Regular Expression Syntax Reference

The following articles describe the regular expression syntax you can use to specify patterns found in log file records when configuring various WebTrends Analytics advanced features. For example, you can use them to match URL parameters or page names when configuring Content Groups, custom reports, and URL Rebuilding definitions. Regular expressions are useful because they provide more flexible and powerful pattern matching than you can achieve with wildcards.

Note

Express Analysis profiles do not support regular expressions.

In general, regular expressions are not as resource-efficient as absolute definitions, and the more complex the regular expression, the more resources are allocated to matching. If you find that using complex regular expressions causes performance problems, keep in mind that regular expressions using beginning-of-string matching (^) and end-of-string matching ($) are the most efficient.

The regular expression syntax supported by WebTrends Analytics may not be identical to the syntax used in other applications. You can verify your regular expressions using the Test button in dialog boxes that accept regular expressions.

Regular Expression Components

Basic Elements

The following table provides examples of basic elements.

Basic element	Example
.	Matches any single character. For example, `cou.h` matches `couth`,`couch`, and `cough`.
\ followed by a single character	Lets special characters be used as a single character or “escaped”. For example, to use this character: `.` as a period, precede it with a backslash: `\` Escaped characters are especially useful when describing paths. For example `\.html$` matches any string ending in `.html`. The following characters need to be preceded by a backslash if they are to be used without special meaning: `\` `.` `$` `*` `?` `+` `[ ]` `(` `)` `\|`
$	Matches any string where the specified pattern occurs at the end of the string. For example, `cause$` matches `cause` and `because` but not `causes`.
^	Matches any string where the specified pattern occurs at the beginning of the string. For example, `^couch` matches `couches` and `couch` but not `uncouch`. Use this element carefully when specifying a domain. For example, the expression `^/couch` matches `/couch/index.htm`, but not `www.domain.com/couch/index.htm`.
[ ]	Matches any single character in the range or set enclosed in the brackets. For example, `[aeiou]` matches any vowel. You can use a shorthand notation for a range of characters. For example, `[0-9]` matches any decimal digit. If the sequence is preceded by a carat: `^` it matches any single character not from the range or set. For example, `[^a-z]` matches any character that is not a letter of the alphabet.
\|	Indicates an OR operator. For example: `couch\|chair` finds `couch` or `chair`.
a regular expression in parenthesis ()	Used for grouping expressions. The expression `(couch[0-9])\|(bed[0-9])` matches `couch36A` or `full_bed33b`but not `couch`.
a single character	Matches any string containing the single character to be matched. For example, `a` matches `cause`. You could also combine several characters together, such as `couch`.
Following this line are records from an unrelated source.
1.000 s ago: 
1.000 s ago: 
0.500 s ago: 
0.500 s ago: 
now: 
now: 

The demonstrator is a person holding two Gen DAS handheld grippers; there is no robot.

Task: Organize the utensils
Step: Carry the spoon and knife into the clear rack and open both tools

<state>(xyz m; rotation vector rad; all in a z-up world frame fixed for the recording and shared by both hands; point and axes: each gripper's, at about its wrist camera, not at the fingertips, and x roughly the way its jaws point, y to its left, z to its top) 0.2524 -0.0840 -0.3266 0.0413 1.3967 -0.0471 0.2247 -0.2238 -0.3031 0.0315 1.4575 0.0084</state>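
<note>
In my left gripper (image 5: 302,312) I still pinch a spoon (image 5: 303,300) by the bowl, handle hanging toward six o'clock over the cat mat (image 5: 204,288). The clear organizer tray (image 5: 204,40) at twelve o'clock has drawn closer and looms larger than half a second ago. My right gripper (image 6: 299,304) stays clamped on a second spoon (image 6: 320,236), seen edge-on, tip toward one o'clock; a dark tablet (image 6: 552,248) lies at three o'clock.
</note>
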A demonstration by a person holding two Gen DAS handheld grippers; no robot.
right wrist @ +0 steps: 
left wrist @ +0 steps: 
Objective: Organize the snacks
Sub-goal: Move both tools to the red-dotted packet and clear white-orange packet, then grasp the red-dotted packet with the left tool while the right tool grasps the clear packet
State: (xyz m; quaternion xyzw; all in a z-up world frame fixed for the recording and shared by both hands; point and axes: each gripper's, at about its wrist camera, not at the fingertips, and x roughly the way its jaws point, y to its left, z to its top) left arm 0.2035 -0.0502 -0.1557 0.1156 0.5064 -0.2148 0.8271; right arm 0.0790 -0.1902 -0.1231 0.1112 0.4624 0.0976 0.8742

Regular Expression Components

Qualifying Characters

Any regular expression element can be qualified by one of the following three characters: *, +, or ?.

Qualifying Character	Example
*	Matches 0 or more occurrences of the element that precedes it. For example, `couch_[a-z0-9]` matches `couch_` followed by 0 or more alphanumeric values. This expression matches `couch_0`, `couch_aaa`, `couch_a33`, and `couch_`. Do not confuse `` in a regular expression with `` used as a wildcard character. To match all html files in the following path, for example, specify: `/mydir/.\.html$` not `/mydir/*.html` The correct regular expression above specifies any string containing `/mydir/`, followed by 0 or more characters, followed by `.html`, for example `/mydir/index.html`.
+	Matches 1 or more occurrences of the element it follows. For example, `couch_[a-z0-9]+` matches `couch_` followed by one or more alphanumeric values. This expression matches `couch_0`, `couch_aaa`, and `couch_a33`, but not `couch_`.
?	Matches 0 or 1 occurrences of the element it follows. For example, `couch_[a-z0-9]?` matches couch followed by 0 or 1 alphanumeric values. This expression matches `couch_0`, `couch_`, and `couch_a`, and `couch_bb`.

Note

Because parameter names and values are not case-sensitive, you do not need to match case in your regular expressions.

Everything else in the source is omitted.